◆ PROBLEM TO SOLVE
Word for word, please copy the listing below, with its pictures left out.
*** DATA PROVIDED
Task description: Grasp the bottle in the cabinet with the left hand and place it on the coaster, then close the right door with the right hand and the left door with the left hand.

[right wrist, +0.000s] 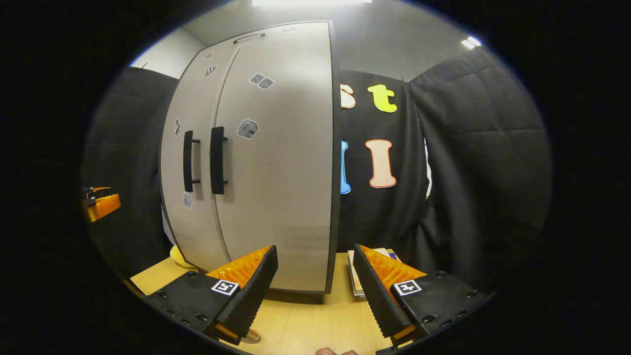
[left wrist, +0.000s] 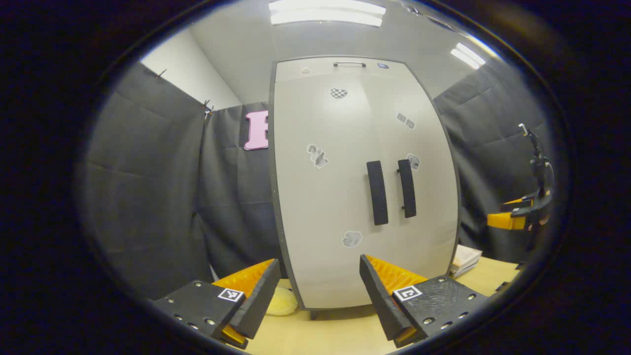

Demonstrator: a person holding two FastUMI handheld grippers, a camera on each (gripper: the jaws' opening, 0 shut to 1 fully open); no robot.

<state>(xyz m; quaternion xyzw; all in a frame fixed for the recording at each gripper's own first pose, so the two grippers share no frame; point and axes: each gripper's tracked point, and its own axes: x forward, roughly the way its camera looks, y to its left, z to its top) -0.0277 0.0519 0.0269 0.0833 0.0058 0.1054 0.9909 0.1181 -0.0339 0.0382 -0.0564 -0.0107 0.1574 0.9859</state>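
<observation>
— What do we see in front of us?
— The cabinet (left wrist: pixel 345 197) stands on the wooden table (left wrist: pixel 335 335). Both its doors are shut, so we cannot see the bottle.
— And our grippers?
— Our left gripper (left wrist: pixel 319 291) has its fingers wide apart, holding nothing. Our right gripper (right wrist: pixel 315 283) is the same, apart and empty.
— Anything else?
— Some books (left wrist: pixel 464 260) lie beside the cabinet.

We're looking at the left tool (left wrist: pixel 319 301): black ribbed fingers (left wrist: pixel 379 296) backed in bright orange, black plates studded with small screws, each wearing a square black-and-white marker. The right tool (right wrist: pixel 315 293) is showing the same black-and-orange build, screws and markers alike.
</observation>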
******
◆ FINISHED TASK
Task description: Grasp the bottle in the cabinet with the left hand and place it on the coaster, then close the right door with the right hand and the left door with the left hand.

[right wrist, +0.000s] 
[left wrist, +0.000s] 

Demonstrator: a person holding two FastUMI handheld grippers, a camera on each (gripper: the jaws' opening, 0 shut to 1 fully open); no robot.

<state>(xyz m; quaternion xyzw; all in a frame fixed for the recording at each gripper's own first pose, so the two grippers share no frame; point and axes: each gripper's tracked point, and its own axes: x forward, roughly the way its camera looks, y to its left, z to its top) -0.0277 0.0519 0.0269 0.0833 0.0058 0.1054 0.9909 0.1181 -0.0339 0.0382 -0.0564 -0.0107 0.1574 0.9859</state>
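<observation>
— What do we see in front of us?
— The cabinet (left wrist: pixel 345 197) stands on the wooden table (left wrist: pixel 335 335). Both its doors are shut, so we cannot see the bottle.
— And our grippers?
— Our left gripper (left wrist: pixel 319 291) has its fingers wide apart, holding nothing. Our right gripper (right wrist: pixel 315 283) is the same, apart and empty.
— Anything else?
— Some books (left wrist: pixel 464 260) lie beside the cabinet.

We're looking at the left tool (left wrist: pixel 319 301): black ribbed fingers (left wrist: pixel 379 296) backed in bright orange, black plates studded with small screws, each wearing a square black-and-white marker. The right tool (right wrist: pixel 315 293) is showing the same black-and-orange build, screws and markers alike.
</observation>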

Work on this exercise is finished, so nothing remains.